From the records that follow, copy every line in which "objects" appears.

*** Opening of Extracted data ***

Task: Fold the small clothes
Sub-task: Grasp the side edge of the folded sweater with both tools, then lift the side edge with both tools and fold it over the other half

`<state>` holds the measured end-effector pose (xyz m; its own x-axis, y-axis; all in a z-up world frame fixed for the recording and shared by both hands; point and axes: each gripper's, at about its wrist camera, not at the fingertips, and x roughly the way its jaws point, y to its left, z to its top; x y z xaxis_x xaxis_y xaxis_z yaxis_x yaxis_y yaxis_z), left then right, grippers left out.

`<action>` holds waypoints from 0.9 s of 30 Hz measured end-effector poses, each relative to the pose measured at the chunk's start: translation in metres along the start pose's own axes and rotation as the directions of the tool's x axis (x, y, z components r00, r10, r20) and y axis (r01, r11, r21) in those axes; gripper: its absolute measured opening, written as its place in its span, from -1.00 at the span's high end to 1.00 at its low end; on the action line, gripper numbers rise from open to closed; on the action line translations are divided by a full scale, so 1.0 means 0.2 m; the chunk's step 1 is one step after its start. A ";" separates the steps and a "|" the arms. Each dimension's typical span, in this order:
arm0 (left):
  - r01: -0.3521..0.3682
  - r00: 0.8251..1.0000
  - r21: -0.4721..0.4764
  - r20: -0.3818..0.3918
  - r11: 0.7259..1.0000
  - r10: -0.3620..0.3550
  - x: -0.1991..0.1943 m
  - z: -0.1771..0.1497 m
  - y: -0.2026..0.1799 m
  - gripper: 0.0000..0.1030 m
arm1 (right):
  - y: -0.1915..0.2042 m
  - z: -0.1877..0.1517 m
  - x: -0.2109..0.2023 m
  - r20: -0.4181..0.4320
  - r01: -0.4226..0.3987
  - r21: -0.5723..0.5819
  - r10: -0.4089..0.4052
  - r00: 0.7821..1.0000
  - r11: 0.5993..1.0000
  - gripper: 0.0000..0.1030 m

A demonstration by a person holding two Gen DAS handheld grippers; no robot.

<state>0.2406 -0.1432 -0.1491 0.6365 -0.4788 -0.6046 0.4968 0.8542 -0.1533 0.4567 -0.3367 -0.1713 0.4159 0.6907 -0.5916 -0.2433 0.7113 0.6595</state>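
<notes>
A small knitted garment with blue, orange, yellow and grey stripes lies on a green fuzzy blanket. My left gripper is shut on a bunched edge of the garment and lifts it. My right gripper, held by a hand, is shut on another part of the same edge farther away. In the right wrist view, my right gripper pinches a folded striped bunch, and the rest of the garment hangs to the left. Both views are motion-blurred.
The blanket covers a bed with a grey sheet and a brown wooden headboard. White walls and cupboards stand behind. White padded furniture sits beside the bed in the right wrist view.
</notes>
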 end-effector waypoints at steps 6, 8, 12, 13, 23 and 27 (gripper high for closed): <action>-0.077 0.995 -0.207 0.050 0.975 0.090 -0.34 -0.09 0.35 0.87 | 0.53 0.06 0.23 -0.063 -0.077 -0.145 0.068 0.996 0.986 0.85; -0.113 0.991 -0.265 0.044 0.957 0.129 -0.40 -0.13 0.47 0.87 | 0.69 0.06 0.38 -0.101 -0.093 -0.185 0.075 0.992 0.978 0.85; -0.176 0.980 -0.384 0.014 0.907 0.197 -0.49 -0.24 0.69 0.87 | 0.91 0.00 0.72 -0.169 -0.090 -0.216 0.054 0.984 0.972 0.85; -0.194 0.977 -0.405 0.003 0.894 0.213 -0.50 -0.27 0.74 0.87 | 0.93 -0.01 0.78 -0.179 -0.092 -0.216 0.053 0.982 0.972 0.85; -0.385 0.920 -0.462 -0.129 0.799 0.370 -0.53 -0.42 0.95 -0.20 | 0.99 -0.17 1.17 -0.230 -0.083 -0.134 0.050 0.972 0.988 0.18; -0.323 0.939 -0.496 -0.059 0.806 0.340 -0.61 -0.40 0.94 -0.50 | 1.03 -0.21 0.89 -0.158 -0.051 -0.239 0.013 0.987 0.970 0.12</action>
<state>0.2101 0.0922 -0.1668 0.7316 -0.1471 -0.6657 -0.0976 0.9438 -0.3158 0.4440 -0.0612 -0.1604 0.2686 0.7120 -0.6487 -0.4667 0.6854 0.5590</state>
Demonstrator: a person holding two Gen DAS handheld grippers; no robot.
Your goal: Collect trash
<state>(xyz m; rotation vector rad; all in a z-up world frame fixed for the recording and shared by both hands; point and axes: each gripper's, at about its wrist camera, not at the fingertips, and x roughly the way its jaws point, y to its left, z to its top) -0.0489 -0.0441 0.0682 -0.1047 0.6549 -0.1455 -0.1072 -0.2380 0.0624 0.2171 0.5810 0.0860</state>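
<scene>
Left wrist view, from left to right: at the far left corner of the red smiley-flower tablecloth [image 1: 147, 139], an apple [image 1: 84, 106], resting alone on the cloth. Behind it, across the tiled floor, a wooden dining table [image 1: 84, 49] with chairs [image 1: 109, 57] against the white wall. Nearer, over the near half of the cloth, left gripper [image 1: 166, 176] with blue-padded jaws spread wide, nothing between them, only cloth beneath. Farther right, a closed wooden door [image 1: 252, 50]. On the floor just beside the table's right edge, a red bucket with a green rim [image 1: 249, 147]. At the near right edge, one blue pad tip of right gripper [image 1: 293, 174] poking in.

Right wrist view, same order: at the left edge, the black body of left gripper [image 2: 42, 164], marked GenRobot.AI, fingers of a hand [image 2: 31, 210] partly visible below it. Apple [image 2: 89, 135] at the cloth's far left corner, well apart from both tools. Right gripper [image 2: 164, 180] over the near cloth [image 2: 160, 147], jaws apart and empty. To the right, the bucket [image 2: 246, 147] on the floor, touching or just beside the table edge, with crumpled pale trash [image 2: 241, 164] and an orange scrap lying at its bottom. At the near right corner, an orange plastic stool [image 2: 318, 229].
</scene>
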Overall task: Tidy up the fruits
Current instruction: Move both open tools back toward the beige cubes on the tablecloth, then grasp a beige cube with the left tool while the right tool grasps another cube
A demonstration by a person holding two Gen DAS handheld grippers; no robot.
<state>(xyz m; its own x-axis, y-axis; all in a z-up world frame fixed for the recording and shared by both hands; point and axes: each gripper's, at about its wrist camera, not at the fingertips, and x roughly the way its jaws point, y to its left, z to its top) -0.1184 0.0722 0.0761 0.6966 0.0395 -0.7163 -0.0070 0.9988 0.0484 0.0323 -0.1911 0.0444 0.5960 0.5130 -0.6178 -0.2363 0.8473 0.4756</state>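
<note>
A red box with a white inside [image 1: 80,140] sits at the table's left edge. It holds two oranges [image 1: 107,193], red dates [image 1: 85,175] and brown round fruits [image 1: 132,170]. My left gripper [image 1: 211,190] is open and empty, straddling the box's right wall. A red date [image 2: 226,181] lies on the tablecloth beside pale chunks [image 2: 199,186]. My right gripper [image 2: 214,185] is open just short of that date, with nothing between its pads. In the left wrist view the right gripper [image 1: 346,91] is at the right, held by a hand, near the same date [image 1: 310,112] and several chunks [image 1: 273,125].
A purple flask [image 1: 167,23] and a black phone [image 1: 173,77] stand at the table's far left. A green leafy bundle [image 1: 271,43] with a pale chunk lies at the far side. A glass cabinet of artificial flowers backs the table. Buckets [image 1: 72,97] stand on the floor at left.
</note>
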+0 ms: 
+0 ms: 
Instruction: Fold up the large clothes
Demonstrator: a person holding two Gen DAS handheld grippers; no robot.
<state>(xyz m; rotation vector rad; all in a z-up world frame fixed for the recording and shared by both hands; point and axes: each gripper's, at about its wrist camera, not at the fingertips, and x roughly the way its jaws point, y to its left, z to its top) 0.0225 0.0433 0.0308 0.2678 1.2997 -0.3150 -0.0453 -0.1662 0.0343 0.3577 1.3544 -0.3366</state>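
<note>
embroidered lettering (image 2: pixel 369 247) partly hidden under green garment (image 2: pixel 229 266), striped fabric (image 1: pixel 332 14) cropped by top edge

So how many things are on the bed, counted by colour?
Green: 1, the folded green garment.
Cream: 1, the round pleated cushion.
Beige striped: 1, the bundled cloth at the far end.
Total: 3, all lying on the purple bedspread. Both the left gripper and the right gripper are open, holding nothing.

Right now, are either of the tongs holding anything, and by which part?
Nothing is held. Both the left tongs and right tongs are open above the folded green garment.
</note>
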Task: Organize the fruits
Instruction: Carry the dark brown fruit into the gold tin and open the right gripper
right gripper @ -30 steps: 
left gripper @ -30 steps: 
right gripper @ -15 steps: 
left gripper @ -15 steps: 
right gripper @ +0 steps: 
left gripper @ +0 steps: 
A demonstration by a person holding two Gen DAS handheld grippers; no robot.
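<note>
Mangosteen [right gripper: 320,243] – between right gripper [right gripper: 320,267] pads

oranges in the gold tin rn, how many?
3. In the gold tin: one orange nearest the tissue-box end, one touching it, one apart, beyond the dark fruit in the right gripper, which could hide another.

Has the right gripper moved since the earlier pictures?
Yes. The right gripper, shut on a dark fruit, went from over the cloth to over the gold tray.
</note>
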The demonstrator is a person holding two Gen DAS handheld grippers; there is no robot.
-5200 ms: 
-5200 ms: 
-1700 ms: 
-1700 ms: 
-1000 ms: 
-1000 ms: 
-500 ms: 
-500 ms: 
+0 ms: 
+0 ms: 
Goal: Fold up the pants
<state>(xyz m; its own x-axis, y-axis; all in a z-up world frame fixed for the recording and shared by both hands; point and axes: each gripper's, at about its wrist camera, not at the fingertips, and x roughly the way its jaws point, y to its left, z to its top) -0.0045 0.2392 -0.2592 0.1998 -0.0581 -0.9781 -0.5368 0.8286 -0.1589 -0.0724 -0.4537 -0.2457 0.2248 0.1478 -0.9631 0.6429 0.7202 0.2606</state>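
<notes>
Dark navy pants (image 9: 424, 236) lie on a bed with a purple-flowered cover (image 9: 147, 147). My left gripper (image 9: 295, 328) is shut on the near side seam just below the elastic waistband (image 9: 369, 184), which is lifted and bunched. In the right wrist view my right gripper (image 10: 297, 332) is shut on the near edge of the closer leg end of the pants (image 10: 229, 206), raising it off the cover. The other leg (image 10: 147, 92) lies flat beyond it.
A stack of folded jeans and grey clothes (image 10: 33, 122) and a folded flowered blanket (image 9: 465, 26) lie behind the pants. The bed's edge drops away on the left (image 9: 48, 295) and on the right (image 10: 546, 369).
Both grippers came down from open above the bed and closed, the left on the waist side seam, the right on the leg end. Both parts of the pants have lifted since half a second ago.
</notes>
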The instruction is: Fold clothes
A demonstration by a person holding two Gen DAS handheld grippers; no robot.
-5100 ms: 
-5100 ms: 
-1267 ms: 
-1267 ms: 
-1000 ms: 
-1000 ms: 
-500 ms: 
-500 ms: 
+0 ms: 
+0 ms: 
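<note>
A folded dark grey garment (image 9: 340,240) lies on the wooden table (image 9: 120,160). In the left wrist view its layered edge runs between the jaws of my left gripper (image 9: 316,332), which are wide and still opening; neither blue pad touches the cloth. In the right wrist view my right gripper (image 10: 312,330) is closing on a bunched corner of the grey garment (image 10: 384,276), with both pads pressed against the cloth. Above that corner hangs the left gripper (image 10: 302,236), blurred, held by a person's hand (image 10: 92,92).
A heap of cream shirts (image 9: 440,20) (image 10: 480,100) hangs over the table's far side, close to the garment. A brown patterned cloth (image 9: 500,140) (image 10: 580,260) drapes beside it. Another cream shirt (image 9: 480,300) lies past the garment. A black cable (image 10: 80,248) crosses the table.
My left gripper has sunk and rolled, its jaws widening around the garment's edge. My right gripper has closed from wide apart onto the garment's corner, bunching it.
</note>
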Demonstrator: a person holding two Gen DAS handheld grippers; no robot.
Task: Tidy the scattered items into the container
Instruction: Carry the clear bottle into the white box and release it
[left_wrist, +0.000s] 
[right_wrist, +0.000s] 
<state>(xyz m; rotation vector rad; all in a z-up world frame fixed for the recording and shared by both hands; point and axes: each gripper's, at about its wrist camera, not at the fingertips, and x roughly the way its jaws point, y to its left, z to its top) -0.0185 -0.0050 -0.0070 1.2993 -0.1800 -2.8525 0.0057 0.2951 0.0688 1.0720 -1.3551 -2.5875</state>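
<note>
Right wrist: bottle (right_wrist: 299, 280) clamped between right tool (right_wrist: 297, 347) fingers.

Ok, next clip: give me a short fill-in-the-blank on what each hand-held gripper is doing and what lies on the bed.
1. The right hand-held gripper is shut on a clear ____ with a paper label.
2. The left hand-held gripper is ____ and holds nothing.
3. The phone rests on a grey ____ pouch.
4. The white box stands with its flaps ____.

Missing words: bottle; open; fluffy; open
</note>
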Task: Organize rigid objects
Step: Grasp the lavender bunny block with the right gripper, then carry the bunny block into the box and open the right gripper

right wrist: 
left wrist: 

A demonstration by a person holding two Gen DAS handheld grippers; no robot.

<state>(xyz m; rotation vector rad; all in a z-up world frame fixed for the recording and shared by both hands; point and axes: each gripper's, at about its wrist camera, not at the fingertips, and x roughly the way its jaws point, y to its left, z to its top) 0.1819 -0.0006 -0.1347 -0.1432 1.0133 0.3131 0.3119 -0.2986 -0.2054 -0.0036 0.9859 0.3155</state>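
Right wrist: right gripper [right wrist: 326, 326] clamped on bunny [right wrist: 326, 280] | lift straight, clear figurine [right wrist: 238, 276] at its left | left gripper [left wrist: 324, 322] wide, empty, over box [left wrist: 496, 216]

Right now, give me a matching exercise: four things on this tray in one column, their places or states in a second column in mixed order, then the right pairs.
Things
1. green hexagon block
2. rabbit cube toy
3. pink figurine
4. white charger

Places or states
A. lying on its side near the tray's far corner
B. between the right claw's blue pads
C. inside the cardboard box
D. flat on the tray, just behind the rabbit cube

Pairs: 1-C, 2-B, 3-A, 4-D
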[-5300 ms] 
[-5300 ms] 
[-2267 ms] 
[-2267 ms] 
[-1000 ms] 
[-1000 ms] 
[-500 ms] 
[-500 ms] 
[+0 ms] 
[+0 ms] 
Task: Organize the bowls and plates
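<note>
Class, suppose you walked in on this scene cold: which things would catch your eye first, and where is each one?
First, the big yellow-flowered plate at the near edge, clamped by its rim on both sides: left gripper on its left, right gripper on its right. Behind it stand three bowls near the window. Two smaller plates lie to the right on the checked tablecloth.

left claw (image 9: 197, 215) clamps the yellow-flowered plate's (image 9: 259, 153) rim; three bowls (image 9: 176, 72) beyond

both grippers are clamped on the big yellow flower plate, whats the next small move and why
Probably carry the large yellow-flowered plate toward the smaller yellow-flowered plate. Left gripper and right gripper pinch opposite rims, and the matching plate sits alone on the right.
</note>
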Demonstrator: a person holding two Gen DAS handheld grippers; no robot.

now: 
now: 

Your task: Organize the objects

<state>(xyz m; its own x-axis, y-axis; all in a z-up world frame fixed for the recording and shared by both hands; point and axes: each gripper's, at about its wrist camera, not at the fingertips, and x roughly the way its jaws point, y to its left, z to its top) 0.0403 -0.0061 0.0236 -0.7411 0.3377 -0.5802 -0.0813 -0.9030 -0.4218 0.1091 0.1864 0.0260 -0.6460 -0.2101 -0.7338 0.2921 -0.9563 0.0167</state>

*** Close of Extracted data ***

* _Written response_
Task: Organize rigid objects
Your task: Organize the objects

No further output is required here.